┌──
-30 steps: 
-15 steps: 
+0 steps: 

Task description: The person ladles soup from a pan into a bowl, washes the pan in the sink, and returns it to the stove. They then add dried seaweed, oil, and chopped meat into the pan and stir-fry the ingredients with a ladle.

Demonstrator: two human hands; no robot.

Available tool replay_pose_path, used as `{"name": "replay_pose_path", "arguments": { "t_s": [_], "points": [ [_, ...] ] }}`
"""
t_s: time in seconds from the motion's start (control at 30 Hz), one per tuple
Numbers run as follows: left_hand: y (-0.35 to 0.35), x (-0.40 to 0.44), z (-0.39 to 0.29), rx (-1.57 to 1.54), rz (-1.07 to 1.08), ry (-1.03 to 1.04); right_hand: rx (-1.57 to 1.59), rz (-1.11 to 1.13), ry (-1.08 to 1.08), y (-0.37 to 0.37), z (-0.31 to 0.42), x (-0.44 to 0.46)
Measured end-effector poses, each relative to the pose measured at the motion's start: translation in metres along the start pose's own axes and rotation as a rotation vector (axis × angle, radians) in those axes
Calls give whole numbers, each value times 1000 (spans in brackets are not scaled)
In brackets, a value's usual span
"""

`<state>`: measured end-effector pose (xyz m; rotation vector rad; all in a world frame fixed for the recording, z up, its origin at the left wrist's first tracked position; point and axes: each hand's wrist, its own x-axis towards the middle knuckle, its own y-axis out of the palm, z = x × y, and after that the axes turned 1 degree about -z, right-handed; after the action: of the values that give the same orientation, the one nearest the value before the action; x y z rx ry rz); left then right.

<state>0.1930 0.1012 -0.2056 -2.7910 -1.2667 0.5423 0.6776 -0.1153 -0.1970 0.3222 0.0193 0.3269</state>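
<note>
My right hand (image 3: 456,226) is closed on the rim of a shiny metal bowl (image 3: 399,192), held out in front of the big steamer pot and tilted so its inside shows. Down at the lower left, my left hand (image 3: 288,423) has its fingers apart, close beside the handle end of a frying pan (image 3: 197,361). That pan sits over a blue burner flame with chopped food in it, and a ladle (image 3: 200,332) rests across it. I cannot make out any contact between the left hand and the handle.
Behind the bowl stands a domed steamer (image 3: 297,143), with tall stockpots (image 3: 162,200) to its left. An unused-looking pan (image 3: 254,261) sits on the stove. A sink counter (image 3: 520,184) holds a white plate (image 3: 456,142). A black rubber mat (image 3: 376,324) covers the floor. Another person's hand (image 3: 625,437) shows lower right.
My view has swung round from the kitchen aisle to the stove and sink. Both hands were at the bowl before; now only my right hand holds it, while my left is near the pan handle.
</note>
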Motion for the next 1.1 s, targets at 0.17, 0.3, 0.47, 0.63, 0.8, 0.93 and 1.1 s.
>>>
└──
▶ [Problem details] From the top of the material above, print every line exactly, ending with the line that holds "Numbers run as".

▶ [Result]
-30 steps: 
-15 steps: 
+0 steps: 

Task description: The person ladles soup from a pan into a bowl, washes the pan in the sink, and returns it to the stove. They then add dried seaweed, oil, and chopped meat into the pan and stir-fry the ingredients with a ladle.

Demonstrator: two human hands; no robot.

Available tool replay_pose_path, used as `{"name": "replay_pose_path", "arguments": { "t_s": [_], "points": [ [_, ...] ] }}`
"""
t_s: time in seconds from the motion's start (control at 30 Hz), one per tuple
Numbers run as follows: left_hand: y (-0.35 to 0.35), x (-0.40 to 0.44), z (-0.39 to 0.29), rx (-1.57 to 1.54), rz (-1.07 to 1.08), ry (-1.03 to 1.04); right_hand: rx (-1.57 to 1.59), rz (-1.11 to 1.13), ry (-1.08 to 1.08), y (-0.37 to 0.37), z (-0.31 to 0.42), x (-0.44 to 0.46)

The work on the exercise is done.